WHAT TO DO: Set down exactly the lines below, starting at the one that contains "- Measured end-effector" and ending at the one that contains "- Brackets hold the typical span", with both of those lines included and nothing else.

--- MATERIALS PROVIDED ---

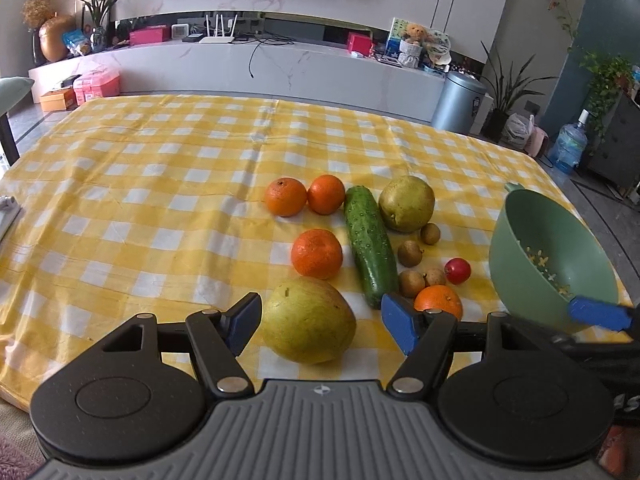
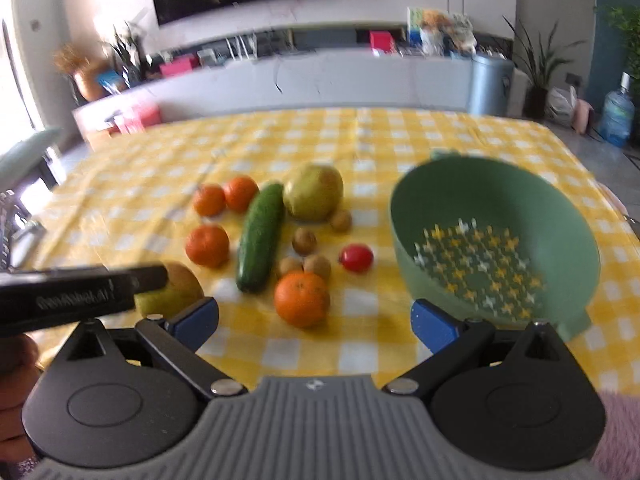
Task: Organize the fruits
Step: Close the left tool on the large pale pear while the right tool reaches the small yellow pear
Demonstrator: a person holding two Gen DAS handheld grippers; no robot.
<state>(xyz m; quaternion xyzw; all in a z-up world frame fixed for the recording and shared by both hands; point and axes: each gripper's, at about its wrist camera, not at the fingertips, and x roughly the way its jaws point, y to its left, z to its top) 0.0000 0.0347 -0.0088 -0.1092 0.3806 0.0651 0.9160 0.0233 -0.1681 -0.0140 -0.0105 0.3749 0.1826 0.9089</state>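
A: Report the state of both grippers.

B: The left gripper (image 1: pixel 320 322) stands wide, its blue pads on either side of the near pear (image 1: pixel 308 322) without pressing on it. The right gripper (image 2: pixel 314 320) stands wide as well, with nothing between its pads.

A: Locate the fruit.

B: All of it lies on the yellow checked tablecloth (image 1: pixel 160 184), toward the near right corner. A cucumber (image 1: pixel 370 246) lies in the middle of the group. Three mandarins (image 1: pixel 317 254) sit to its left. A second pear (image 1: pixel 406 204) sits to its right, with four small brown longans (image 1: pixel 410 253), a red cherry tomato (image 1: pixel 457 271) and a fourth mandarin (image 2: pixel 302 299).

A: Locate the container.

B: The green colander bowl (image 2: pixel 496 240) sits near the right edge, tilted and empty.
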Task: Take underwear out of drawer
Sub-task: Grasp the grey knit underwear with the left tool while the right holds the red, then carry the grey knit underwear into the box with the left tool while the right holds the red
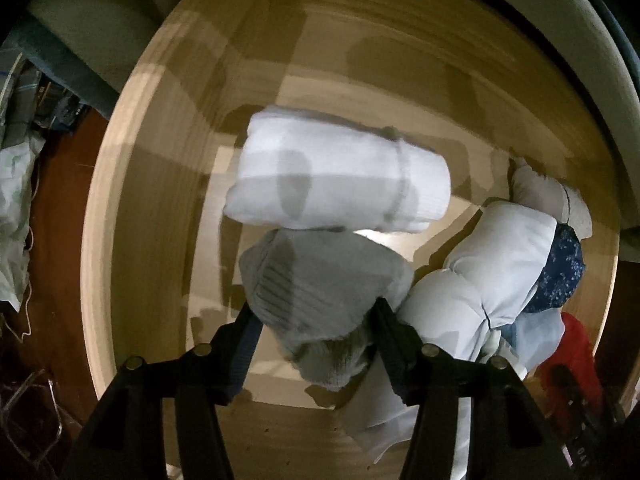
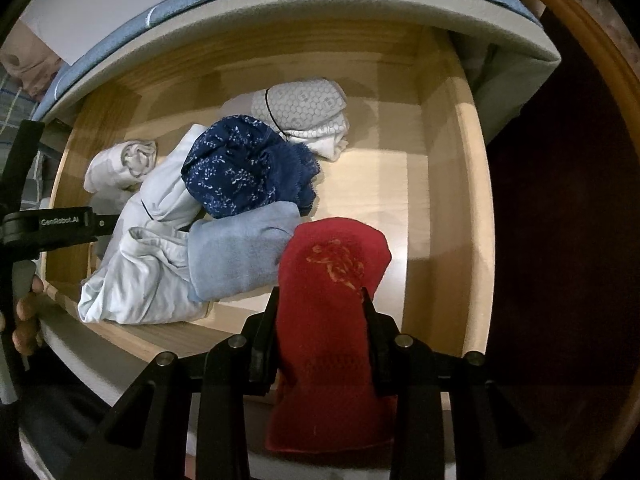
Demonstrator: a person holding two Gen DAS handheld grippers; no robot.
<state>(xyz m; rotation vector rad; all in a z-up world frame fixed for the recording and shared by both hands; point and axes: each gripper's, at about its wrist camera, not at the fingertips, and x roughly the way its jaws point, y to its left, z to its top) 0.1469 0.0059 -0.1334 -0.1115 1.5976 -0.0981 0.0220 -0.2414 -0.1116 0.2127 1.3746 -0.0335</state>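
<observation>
Over the drawer: right gripper clenched on red roll; left gripper spread astride grey roll, best squeezed mid-roll before lifting.

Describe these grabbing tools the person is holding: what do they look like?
Both are matte black. Each gripper, the left gripper and the right gripper, has two flat fingers on angled arms fastened with round metal bolts. White lettering reading GenRobot.AI marks the left one's side.
</observation>
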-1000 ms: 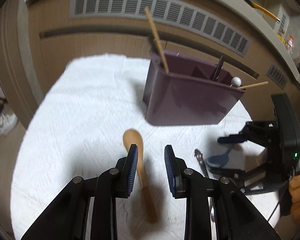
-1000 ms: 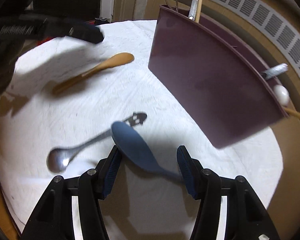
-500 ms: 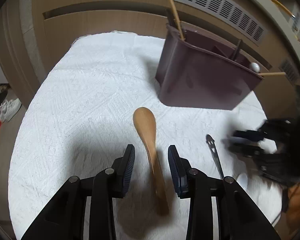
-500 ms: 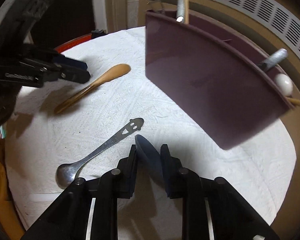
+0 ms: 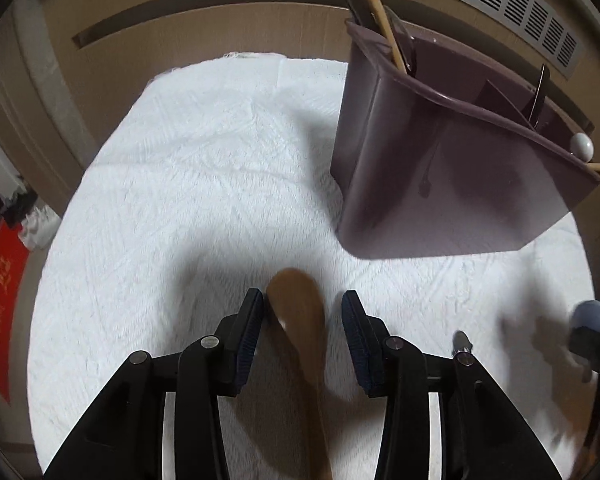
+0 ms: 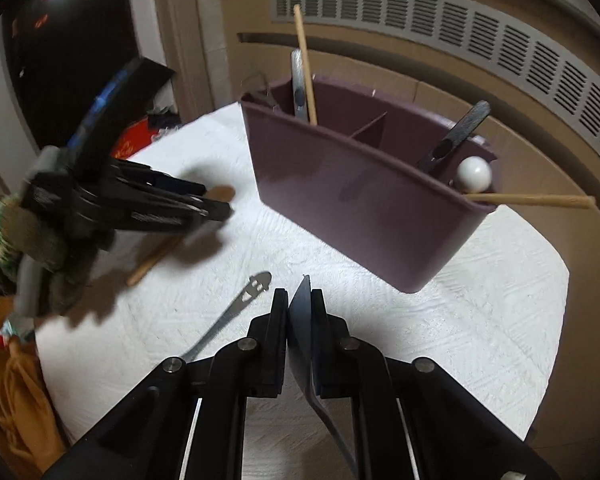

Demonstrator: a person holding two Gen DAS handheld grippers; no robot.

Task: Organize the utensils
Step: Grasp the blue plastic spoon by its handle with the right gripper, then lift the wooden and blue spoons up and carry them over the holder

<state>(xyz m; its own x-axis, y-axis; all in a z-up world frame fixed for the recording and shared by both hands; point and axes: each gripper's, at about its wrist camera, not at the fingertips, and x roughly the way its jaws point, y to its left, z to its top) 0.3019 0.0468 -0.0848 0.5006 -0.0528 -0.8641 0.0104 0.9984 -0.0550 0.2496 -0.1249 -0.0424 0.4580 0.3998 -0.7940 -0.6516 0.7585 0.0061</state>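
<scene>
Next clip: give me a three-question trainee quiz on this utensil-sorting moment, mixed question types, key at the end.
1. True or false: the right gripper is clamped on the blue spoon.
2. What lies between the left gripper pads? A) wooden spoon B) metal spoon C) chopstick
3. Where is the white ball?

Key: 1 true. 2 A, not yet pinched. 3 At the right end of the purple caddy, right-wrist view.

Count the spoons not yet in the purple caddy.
3: wooden spoon on the cloth between the open left gripper's fingers; blue spoon clamped in the right gripper; metal spoon lying beside it.
</scene>
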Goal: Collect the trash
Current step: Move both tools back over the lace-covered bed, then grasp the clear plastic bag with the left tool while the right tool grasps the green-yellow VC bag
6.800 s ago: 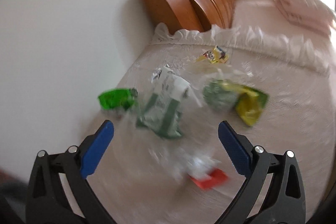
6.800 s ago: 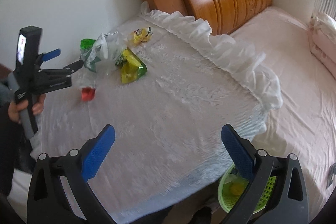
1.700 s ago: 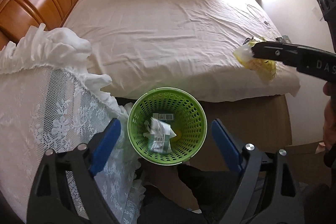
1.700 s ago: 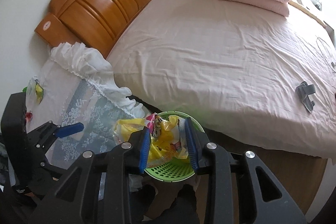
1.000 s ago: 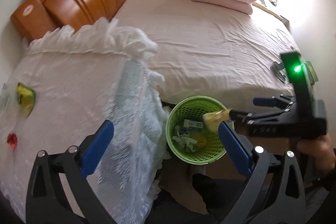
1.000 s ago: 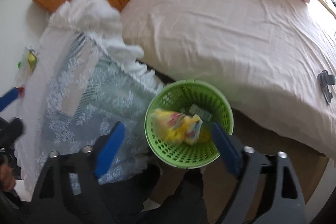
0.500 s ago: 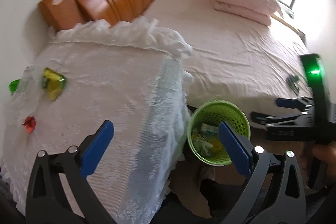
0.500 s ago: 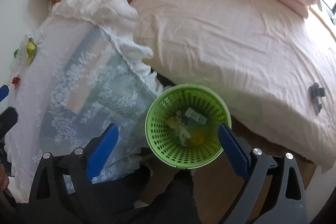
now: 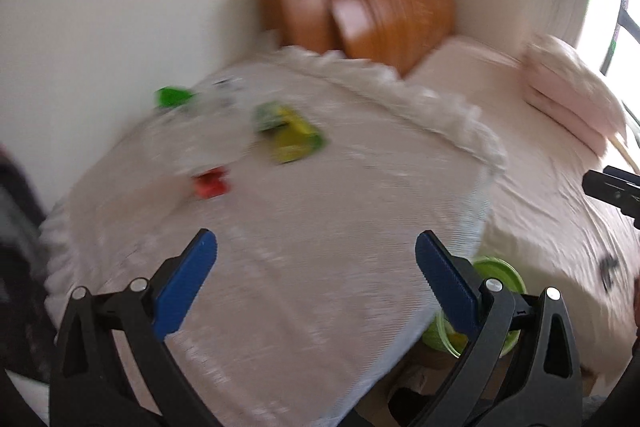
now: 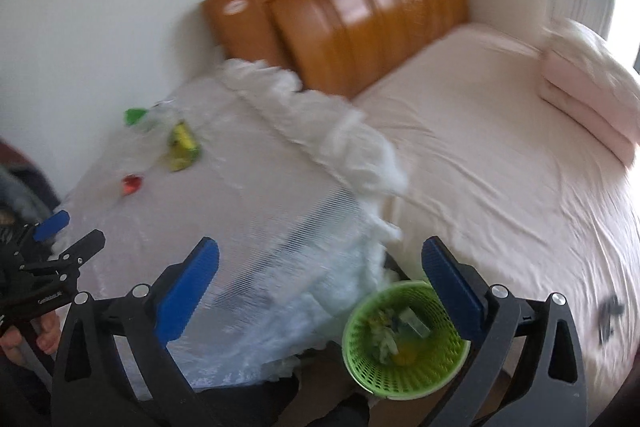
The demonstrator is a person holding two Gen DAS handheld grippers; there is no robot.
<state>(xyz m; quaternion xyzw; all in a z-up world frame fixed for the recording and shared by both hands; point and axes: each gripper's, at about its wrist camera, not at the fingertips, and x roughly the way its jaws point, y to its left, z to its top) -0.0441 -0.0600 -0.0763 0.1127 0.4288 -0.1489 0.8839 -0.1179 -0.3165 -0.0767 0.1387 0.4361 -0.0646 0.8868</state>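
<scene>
I am in a home bedroom: a bed [image 10: 480, 155] with pink sheet, carved wooden headboard [image 10: 360, 15], folded pillows [image 10: 588, 83] by the window.

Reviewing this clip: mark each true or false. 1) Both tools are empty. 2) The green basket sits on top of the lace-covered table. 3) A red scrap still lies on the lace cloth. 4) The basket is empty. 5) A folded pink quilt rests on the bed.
1) True: the left tool and the right tool both stand wide open with nothing between their pads; the right one has just been opening.
2) False: the green basket stands down beside the table, between it and the bed.
3) True: the red scrap lies on the lace cloth.
4) False: it holds wrappers.
5) True: the folded pink quilt rests there.
</scene>
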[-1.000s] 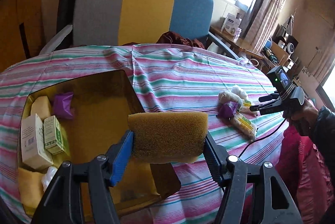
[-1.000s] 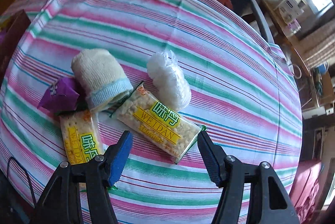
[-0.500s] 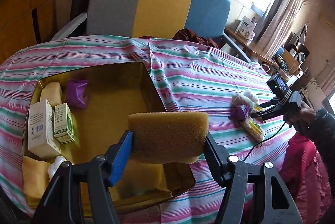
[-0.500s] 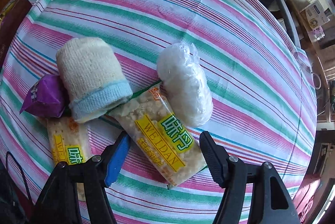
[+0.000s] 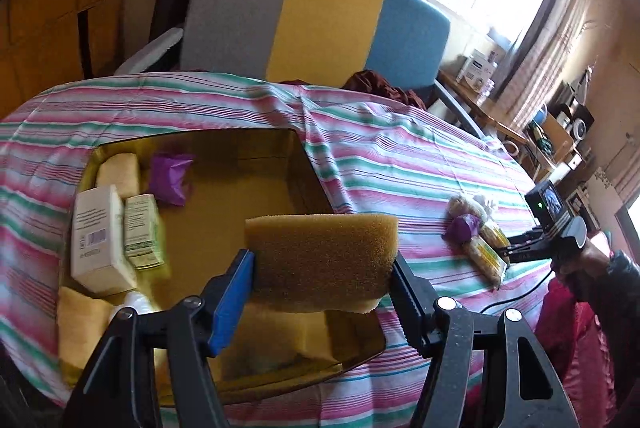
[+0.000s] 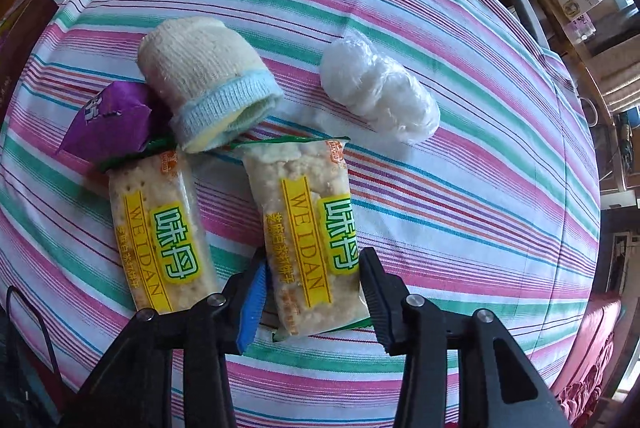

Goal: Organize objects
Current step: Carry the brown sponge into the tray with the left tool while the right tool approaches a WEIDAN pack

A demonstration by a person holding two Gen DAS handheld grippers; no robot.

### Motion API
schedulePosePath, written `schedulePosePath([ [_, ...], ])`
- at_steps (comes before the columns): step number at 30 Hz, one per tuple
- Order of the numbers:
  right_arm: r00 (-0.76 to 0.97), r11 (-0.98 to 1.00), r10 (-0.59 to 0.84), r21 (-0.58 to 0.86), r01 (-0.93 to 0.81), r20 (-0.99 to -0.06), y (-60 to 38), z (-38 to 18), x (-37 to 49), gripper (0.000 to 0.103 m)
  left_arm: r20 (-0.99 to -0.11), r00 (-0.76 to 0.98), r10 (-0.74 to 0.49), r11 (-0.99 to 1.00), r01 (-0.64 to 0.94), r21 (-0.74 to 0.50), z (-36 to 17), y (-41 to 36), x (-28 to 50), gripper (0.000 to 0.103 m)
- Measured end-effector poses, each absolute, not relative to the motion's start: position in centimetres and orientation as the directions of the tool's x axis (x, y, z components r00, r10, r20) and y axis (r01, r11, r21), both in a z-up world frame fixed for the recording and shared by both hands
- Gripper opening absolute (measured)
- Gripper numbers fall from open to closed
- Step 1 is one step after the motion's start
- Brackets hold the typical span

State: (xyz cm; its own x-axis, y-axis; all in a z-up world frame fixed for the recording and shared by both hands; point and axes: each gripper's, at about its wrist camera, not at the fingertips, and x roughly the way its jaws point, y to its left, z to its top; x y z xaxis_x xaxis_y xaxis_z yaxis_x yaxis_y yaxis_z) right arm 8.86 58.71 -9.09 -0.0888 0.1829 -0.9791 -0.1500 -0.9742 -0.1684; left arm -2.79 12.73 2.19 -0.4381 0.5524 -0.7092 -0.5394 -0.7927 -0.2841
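My left gripper is shut on a brown sponge and holds it above the open brown box, near its right side. The box holds two small cartons, a purple packet and yellowish pieces. My right gripper is open, its jaws on either side of the near end of a Weidan cracker packet lying on the striped tablecloth. I cannot tell whether the jaws touch it. It also shows in the left wrist view, at the pile of items.
Beside the straddled packet lie a second cracker packet, a purple wrapper, a rolled cream sock and a white plastic-wrapped bundle. A grey, yellow and blue chair stands behind the table.
My right gripper moved forward and down onto the cracker packet, which now sits between its jaws. My left gripper, still holding the sponge, pulled back slightly so more of the box shows.
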Motion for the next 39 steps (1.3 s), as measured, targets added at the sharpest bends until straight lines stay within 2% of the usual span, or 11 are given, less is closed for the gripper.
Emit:
schedulePosePath([
  [8,-0.089,-0.974,0.164,-0.147,-0.169,-0.982,59.5,-9.0,9.5,0.046,-0.711,-0.561,0.424,-0.903,-0.326,-0.281,2.3,2.8,-5.2,0.067],
  [13,-0.088,-0.974,0.166,-0.150,-0.171,-0.982,59.7,-8.8,9.9,0.046,-0.728,-0.557,0.400,-0.916,-0.266,-0.300,1.5,0.4,-6.6,0.067],
  [23,-0.088,-0.974,0.164,-0.147,-0.174,-0.983,59.8,-8.7,9.8,0.046,-0.767,-0.474,0.433,-0.875,-0.423,-0.233,0.3,9.8,-12.3,0.067],
  [28,-0.088,-0.973,0.166,-0.149,-0.174,-0.982,59.9,-8.5,9.9,0.046,-0.807,-0.422,0.412,-0.890,-0.375,-0.258,-2.1,13.0,-17.0,0.067],
  [33,-0.088,-0.973,0.168,-0.151,-0.172,-0.982,59.8,-8.3,10.0,0.046,-0.842,-0.416,0.345,-0.920,-0.329,-0.215,-4.3,15.0,-20.6,0.067],
  [39,-0.090,-0.974,0.161,-0.144,-0.178,-0.983,60.1,-8.0,10.2,0.046,-0.859,-0.404,0.316,-0.933,-0.296,-0.204,-5.7,15.5,-22.5,0.076],
])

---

COMPLETED TASK:
- Measured end-effector poses, each absolute, not relative to the motion's start: position in centimetres and orientation as the directions of the tool's x axis (x, y, z components r00, r10, r20) and y axis (r01, r11, r21), both in a z-up world frame fixed for the recording and shared by both hands
- Gripper opening absolute (measured)
- Gripper numbers fall from open to closed
- Step 1 is one step after the motion's start
- Brackets hold the typical span

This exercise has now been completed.